■ **Exercise description**:
Return an exact copy of the data, starting at its first line and ending at the line that contains "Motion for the", minus any pictures.

■ **Supplied data**:
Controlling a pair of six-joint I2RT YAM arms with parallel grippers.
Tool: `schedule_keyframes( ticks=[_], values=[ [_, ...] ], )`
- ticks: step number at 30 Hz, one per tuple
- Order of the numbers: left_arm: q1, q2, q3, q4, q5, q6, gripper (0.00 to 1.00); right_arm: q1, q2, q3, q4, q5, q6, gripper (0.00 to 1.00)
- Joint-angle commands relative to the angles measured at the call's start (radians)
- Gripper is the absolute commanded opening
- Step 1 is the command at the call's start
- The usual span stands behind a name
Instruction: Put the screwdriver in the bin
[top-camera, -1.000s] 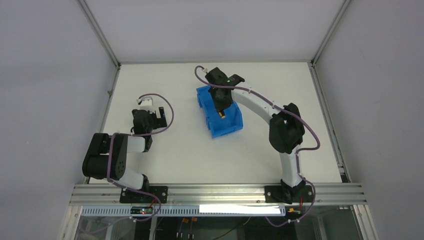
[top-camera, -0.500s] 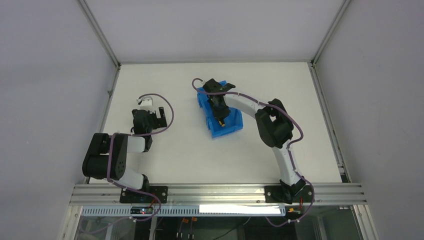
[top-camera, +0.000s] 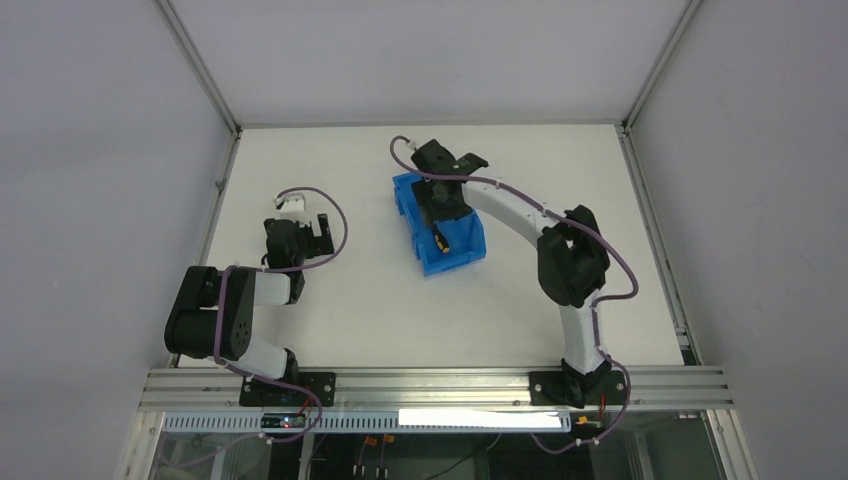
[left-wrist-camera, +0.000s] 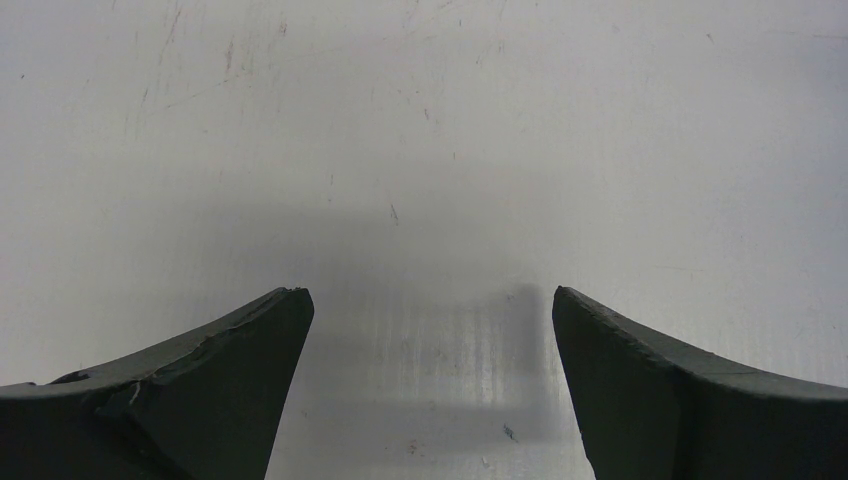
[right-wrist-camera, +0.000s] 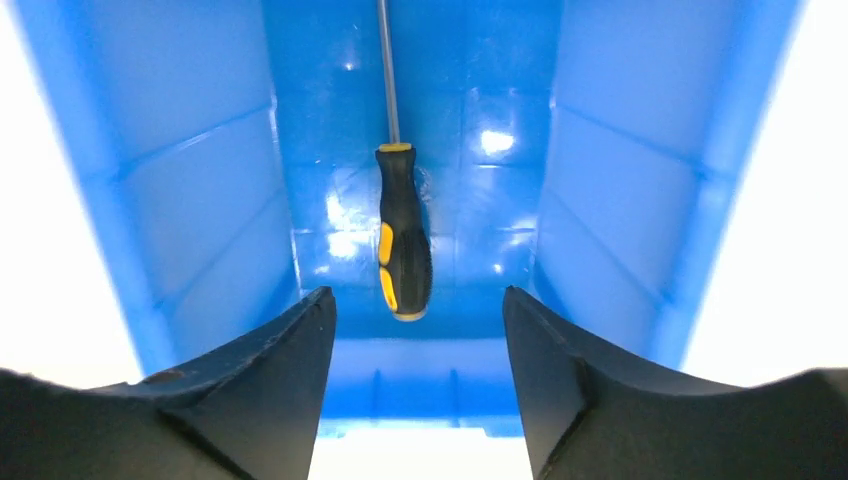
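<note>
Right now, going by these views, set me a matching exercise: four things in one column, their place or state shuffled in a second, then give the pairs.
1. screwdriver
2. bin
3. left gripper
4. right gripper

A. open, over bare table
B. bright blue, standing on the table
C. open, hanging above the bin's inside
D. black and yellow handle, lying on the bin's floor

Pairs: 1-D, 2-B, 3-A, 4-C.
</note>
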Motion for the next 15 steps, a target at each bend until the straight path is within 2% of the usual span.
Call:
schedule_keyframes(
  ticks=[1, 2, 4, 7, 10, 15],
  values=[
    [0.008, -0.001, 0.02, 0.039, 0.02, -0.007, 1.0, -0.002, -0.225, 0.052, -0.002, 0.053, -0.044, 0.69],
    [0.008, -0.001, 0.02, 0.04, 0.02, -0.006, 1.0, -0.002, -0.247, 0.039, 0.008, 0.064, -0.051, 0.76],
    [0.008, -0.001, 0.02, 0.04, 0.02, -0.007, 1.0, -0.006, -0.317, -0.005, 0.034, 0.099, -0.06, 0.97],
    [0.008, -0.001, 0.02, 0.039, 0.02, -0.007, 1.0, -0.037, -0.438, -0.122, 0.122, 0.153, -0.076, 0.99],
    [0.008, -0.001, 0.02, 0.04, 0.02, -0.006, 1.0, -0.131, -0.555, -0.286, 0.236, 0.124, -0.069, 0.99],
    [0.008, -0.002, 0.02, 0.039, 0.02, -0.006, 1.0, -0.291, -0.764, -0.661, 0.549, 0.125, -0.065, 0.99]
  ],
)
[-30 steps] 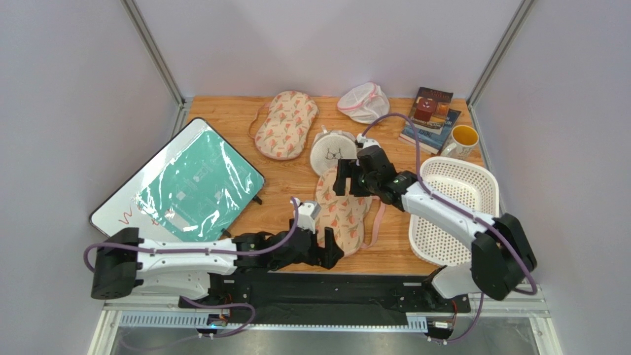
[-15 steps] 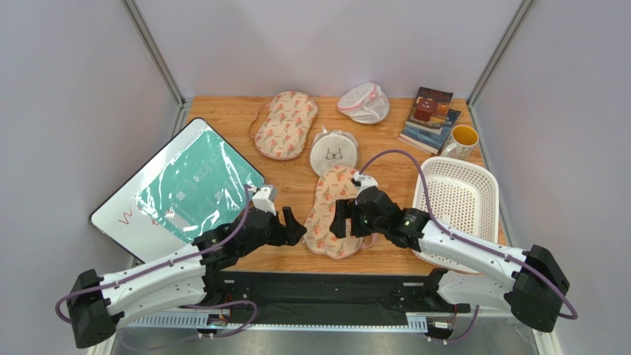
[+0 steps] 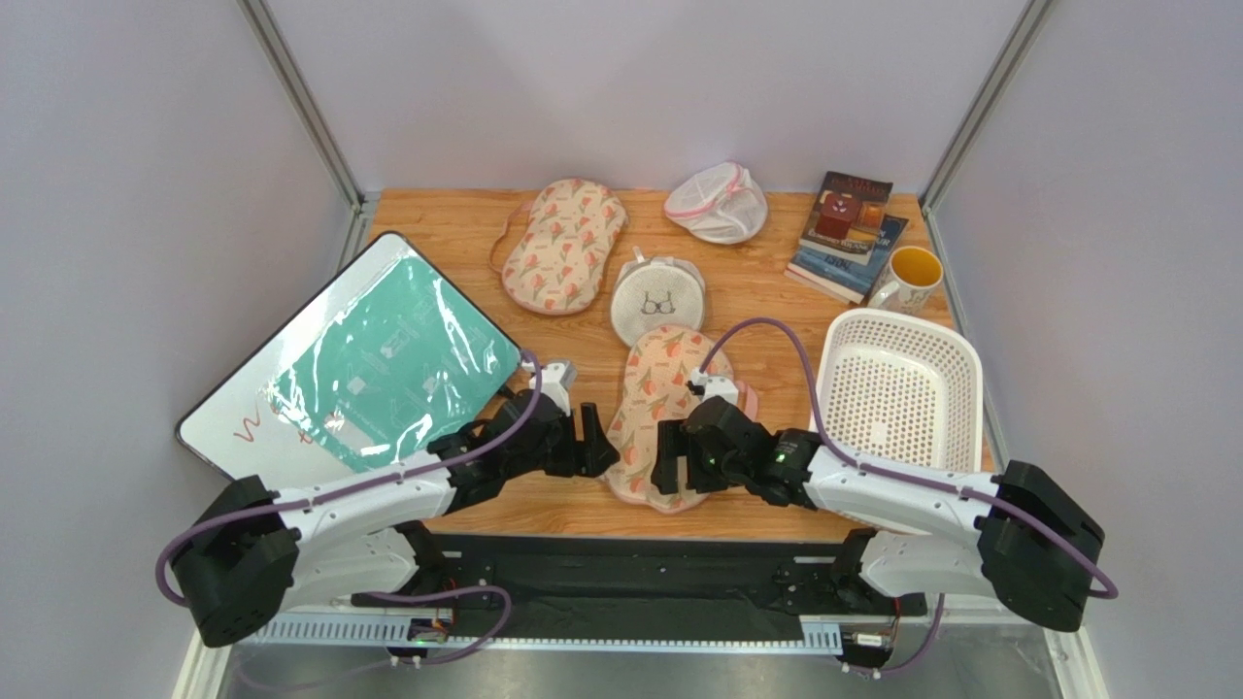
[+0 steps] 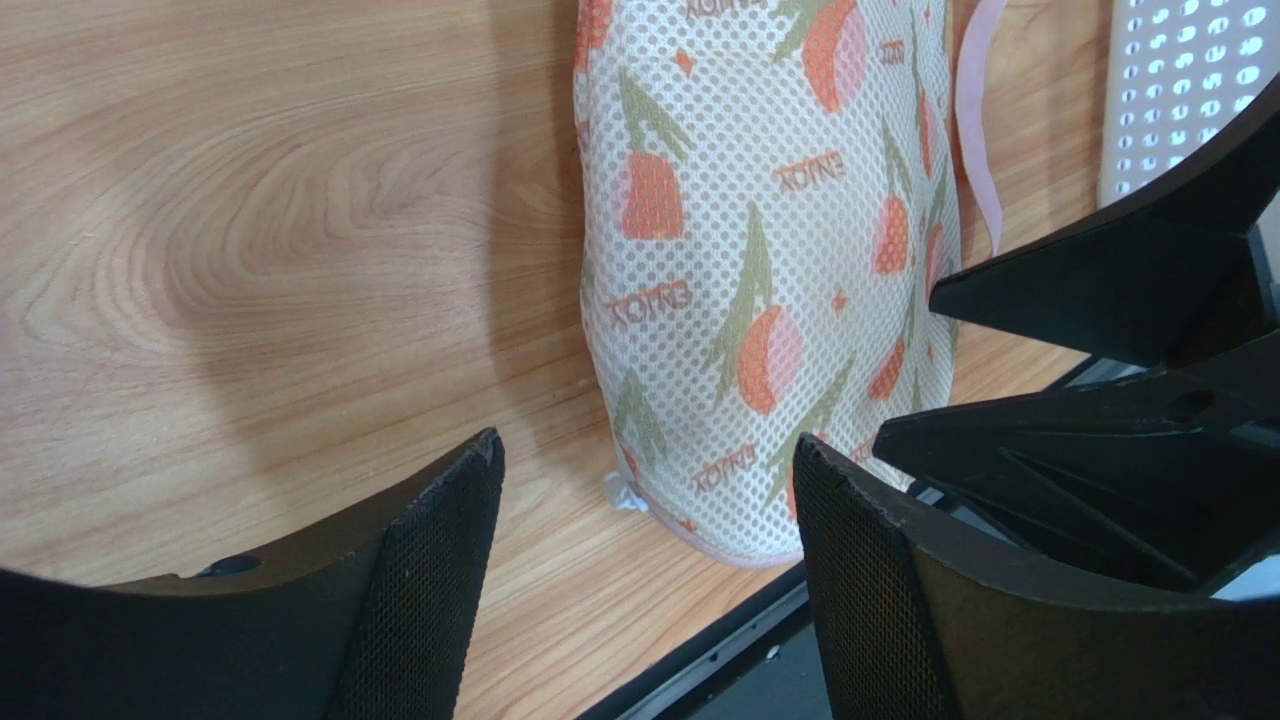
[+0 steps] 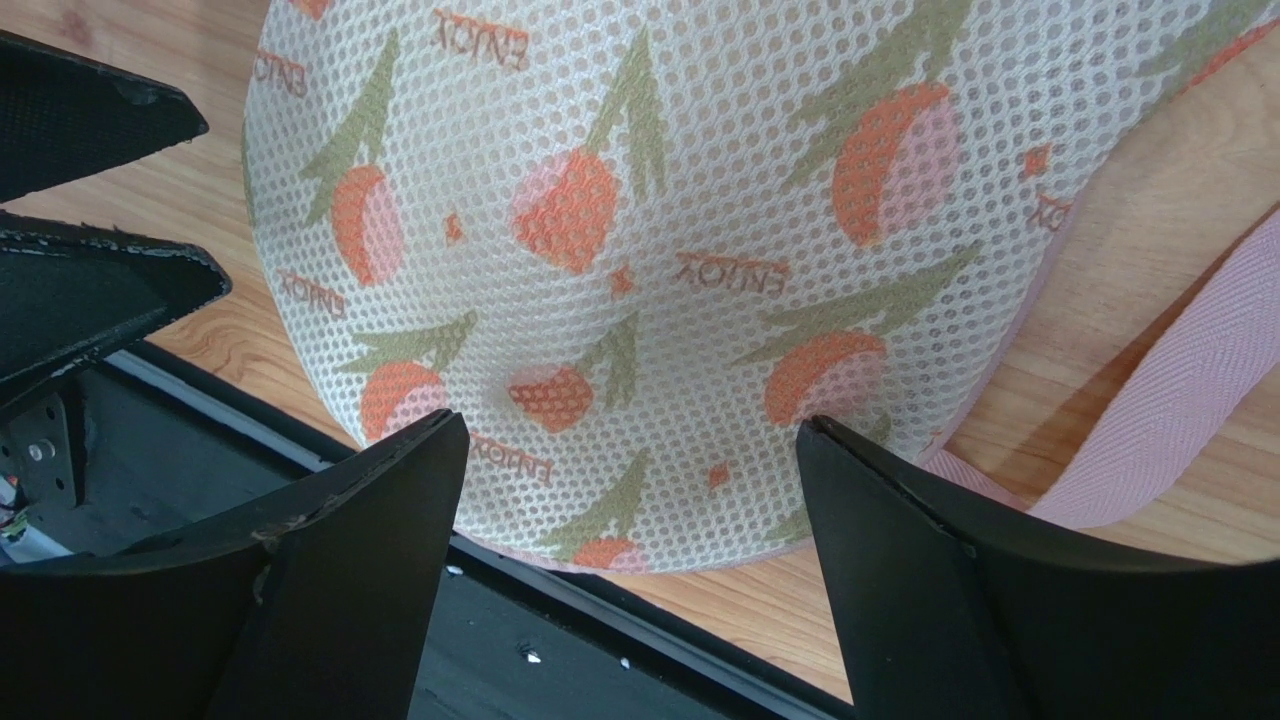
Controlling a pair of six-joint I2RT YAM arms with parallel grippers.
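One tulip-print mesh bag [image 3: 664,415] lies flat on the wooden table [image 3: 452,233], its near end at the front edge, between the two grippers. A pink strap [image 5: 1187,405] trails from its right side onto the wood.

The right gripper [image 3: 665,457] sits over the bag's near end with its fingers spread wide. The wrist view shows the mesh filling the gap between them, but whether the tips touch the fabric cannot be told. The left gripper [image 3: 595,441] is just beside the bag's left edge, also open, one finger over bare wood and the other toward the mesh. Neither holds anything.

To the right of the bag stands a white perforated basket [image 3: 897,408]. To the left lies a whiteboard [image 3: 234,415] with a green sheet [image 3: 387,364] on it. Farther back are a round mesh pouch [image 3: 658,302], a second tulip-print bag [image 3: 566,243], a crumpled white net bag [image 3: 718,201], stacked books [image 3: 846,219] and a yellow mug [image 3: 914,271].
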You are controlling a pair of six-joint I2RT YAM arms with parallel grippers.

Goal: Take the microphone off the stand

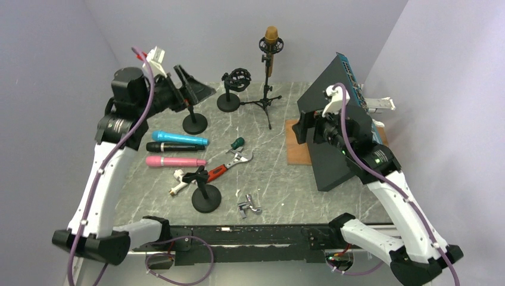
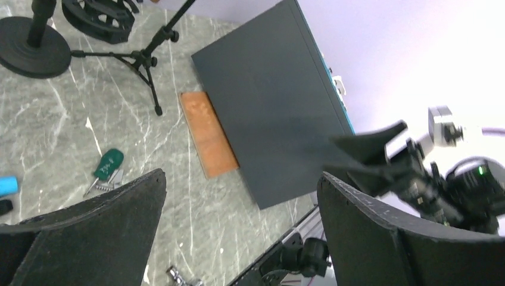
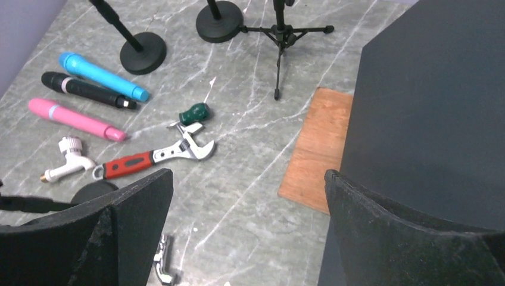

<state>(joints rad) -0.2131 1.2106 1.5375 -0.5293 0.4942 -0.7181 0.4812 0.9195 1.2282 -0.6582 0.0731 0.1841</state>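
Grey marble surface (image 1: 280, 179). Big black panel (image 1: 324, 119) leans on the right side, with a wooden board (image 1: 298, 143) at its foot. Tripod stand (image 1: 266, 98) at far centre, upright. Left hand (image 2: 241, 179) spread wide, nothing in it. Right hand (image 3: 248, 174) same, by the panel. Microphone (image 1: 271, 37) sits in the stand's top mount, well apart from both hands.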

■ **Written solution**:
Controlling a pair of six-joint I2RT YAM arms with parallel grippers.
Tool: `schedule_keyframes( ticks=[_], values=[ [_, ...] ], )`
- ticks: step number at 30 Hz, one per tuple
- Order of the numbers: left_arm: q1, q2, q3, q4, q5, q6, gripper (0.00 to 1.00); right_arm: q1, q2, q3, q4, q5, q6, gripper (0.00 to 1.00)
- Joint-angle commands relative to the angles measured at the call's start (radians)
- Gripper is the absolute commanded opening
- Step 1 is the command at the call's start
- The usual span stands behind a name
Instruction: Put the screwdriver in the bin
[top-camera, -1.000s] 
[top-camera, -0.500s] 
[top-camera, +0.000s] 
[left-wrist-camera, +0.000s] 
[right-wrist-camera, +0.000s] 
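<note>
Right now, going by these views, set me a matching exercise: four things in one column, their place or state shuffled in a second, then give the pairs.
1. screwdriver
2. bin
3. left gripper
4. right gripper

A. open, over bare table
B. bright blue, standing on the table
C. open, hanging above the bin's inside
D. black and yellow handle, lying on the bin's floor

Pairs: 1-D, 2-B, 3-A, 4-C.
</note>
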Motion for the next 15 steps, a target at each bend until the straight path is within 2% of the usual span.

That completes the answer to the exercise.